First story here… please be kind (or at least polite!)
The last thing Mum and Dad said to me before they left for the weekend was 'Remember, if you’re feet get wet it’s time to get out." which was sort of funny, as that was just what had happened to the old house. Our feet had got very wet, all the way up to my neck in fact, but then that’s what happens when a river comes through your bungalow’s front door, and out the back.
Okay, so that doesn’t sound particularly funny, but given the only temporary place we’d been offered by the insurance company, was twelve floors up a posh apartment block, you can see why I smiled, even as I told them I’d be okay on my own for about the twenty billionth time. I’m mean I was fourteen already, so not really a little kid who couldn’t be left alone for the weekend, despite some of the things I was planning to get up. Still, my parents didn’t know that, and given the entire block we were in was closed to outsiders, the river probably wouldn’t have been allowed in anyway, at least not with a handful of references from ‘respectable’ people just like we’d had to do.
Of course I still had to go through the usual routine, of reciting all their contact numbers, even throwing in numbers to phones that were never to be seen again. Only once all this was out of the way, along with reminders about which hotel they were spending the night in and to contact the janitor if anything went wrong in the apartment, did my parents finally leave me, their only child behind, little realising just how young I would be by the end of the weekend.
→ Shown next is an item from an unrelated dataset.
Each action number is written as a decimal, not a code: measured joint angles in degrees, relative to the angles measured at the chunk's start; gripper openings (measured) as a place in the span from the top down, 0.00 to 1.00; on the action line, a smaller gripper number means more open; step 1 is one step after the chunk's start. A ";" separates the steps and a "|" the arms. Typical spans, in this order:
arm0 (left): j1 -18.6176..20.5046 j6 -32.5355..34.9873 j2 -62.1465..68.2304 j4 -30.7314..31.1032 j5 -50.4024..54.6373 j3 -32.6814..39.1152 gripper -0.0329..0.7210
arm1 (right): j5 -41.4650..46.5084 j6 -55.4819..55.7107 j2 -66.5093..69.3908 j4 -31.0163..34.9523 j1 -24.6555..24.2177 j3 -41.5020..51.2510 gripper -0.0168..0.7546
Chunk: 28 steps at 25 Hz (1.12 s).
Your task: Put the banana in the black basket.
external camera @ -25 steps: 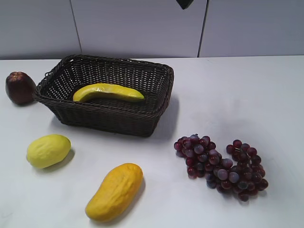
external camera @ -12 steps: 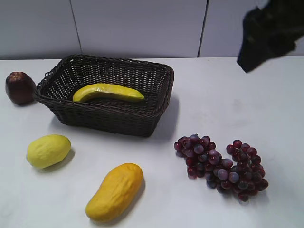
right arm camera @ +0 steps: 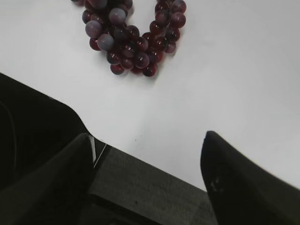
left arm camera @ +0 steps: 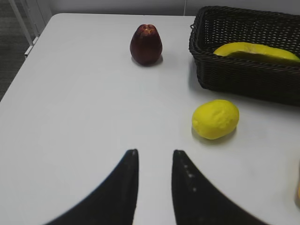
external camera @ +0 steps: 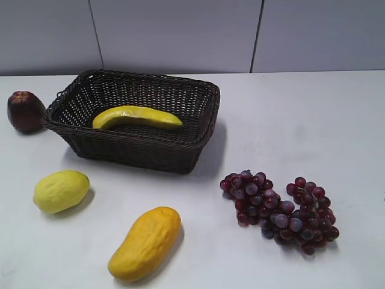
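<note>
The banana (external camera: 137, 117) lies inside the black basket (external camera: 144, 150), which stands toward the far left corner of the table (external camera: 313, 126); judged from this, the placement is complete. The left gripper (left arm camera: 154, 161) hovers above bare table near the left edge, its fingers a narrow gap apart and holding nothing. The right gripper (right arm camera: 145, 159) hangs over the near right edge, jaws spread wide and empty, with the grape bunch (right arm camera: 131, 37) just beyond. Residual risk is low. A low sweep of the left arm could strike the lemon-like fruit (left arm camera: 215, 118) or the dark red fruit (left arm camera: 146, 44). A low right arm could drag the grapes. Contact with the basket rim could shift it.
</note>
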 joint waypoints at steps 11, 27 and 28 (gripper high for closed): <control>0.00 0.00 0.00 0.00 0.00 0.00 0.64 | -4.01 4.71 -21.86 -4.28 -4.05 11.41 0.24; 0.00 0.00 0.00 0.00 0.00 0.00 0.64 | -5.16 -2.48 -43.75 0.50 -27.69 12.46 0.24; 0.00 0.00 0.00 0.00 0.00 0.00 0.64 | -5.33 -3.03 -44.92 0.62 -28.44 12.46 0.24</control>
The hire car Dad was driving - ours had played water born bumper cars down the street before getting stuck half way up a tree - silently slipped away, reminding me that some things were certainly better now, even if we had barely escaped from the roof of our house with nothing but the clothes on our back, thanks to a pilot disobeying the TV crew he already had on board, who just wanted to film us, instead of actually helping out.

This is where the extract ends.